You might think, like I did, that three quarters of QCEW data would give a better indication of upcoming NIPA revisions than would the withholding data for the full year, but that doesn’t appear to be the case. My estimates suggest that withholding growth is a much better indicator, although the withholding-NIPA revision relationship is not tight (see chart). The QCEW data, however, suffer from significant timing issues related to payroll dates around the beginning and end of quarters (much like the withholding data on a monthly basis for which we try to correct); as a result, the quarterly QCEW values can bounce around a lot, especially in the fourth quarter of the year.

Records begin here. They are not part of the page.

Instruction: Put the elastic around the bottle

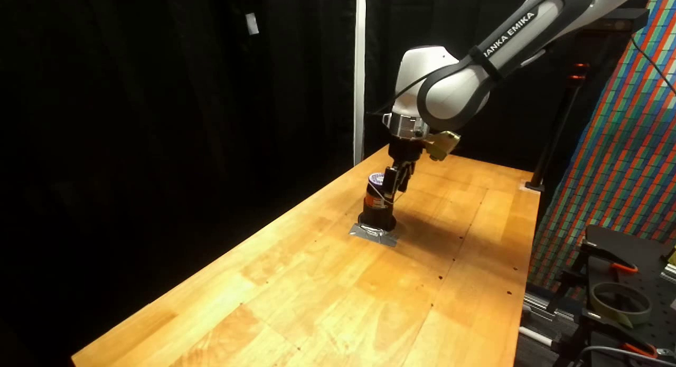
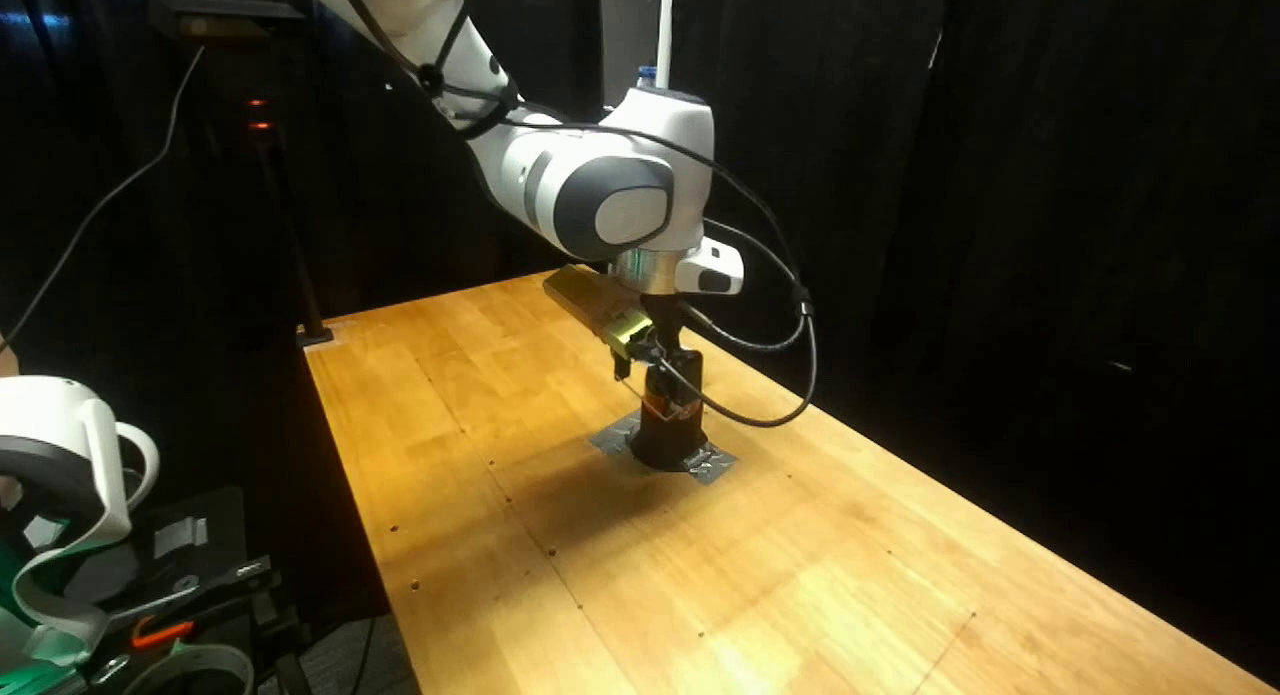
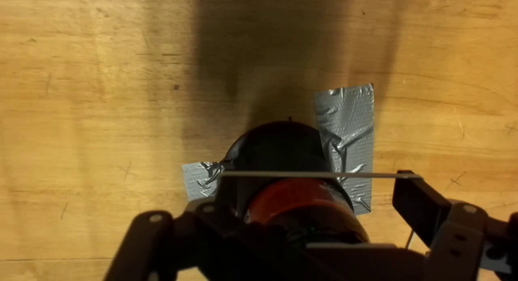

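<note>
Bottle (image 1: pixel 374 200) upright on the counter (image 1: pixel 359 303), dark, with an orange-red label and, in an exterior view, a pale patterned top. At its foot a wider black base (image 3: pixel 279 147), with 2 strips of grey tape (image 3: pixel 351 123) at the edge, stuck to the wood. Jaws well apart in the wrist view, with elastic (image 3: pixel 307 174) stretched taut between the tips, aslant across the bottle in both exterior views; cannot tell whether looped all the way round. Upper bottle partly hidden by the jaws in both exterior views; cannot tell whether touching. Above, white arm (image 2: pixel 512 165), and near it a hanging loop of black cable (image 2: pixel 812 365). Off beside the counter in an exterior view, roll (image 1: pixel 638 317) on a dark side table (image 1: pixel 623 240).
</note>
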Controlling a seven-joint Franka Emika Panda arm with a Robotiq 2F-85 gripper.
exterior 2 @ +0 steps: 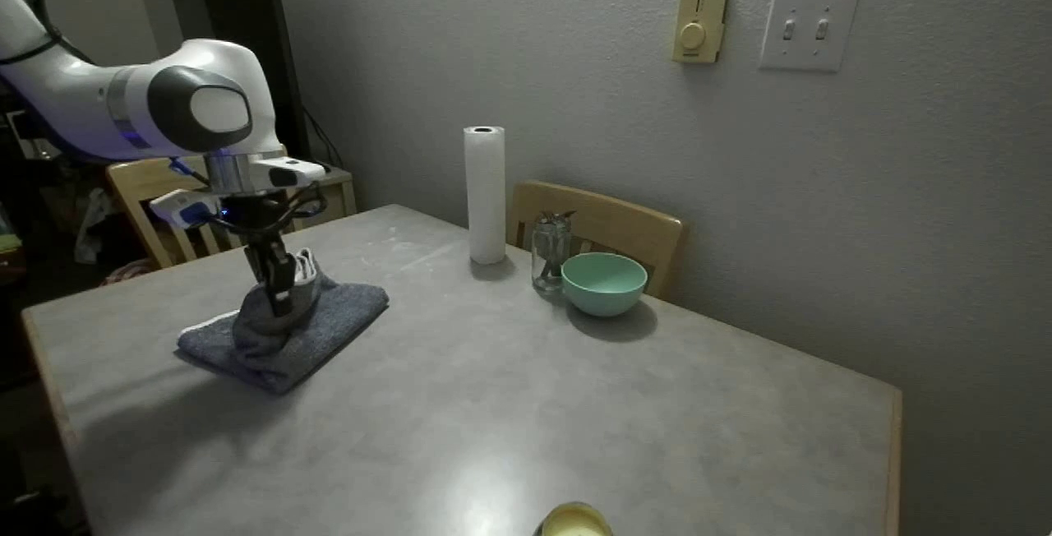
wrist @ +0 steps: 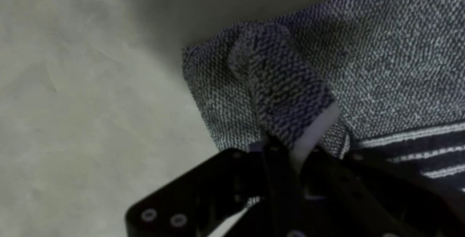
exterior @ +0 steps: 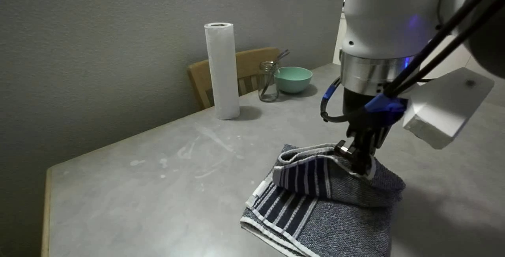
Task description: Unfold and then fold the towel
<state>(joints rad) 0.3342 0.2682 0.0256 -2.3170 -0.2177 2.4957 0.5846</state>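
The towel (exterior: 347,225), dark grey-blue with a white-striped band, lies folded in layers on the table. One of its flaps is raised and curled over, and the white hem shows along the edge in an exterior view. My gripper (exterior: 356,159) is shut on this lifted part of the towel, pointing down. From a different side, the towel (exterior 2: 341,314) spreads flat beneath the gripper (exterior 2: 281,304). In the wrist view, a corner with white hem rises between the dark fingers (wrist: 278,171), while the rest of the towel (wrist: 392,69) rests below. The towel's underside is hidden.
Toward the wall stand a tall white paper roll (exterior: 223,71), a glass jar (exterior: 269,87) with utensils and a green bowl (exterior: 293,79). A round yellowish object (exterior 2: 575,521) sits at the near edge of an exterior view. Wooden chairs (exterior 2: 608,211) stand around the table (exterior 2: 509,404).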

This time, both the QCEW and withholding data are suggesting that the NIPA revision for 2019 probably won’t be significant, which I define as at least a half of a percent in either direction (which has occurred in eight of the past 14 years). Certainly, a substantial revision, which I define as one percent or more in either direction, which has occurred in five of the past 14 years, doesn’t seem very likely at all. NIPA wages are currently measured as growing 4.9 percent in 2019, while the QCEW data for the first three quarters of 2019 grew at a 4.6 percent rate (compared to the same three quarters in 2018), thus close to the currently-estimated growth in NIPA wages for the full year. Withholding growth for 2019 was higher at 5.8 percent, but it includes some real bracket creep (in which increases in real income push more income into higher tax brackets) and a measurement anomaly for one month of 2019 (in which it appears that the daily tax withholding data were overstated and that became apparent when the official full month’s Treasury report subsequently became available). Real bracket creep means that withholding should normally grow somewhat faster than overall wages in a growing economy. In any event, both the QCEW data and the daily tax withholding data are not suggesting significant NIPA wage revisions for 2019. But in May, when the final quarterly QCEW data for 2019 are released, we’ll have a much better idea of the impending NIPA wage revisions.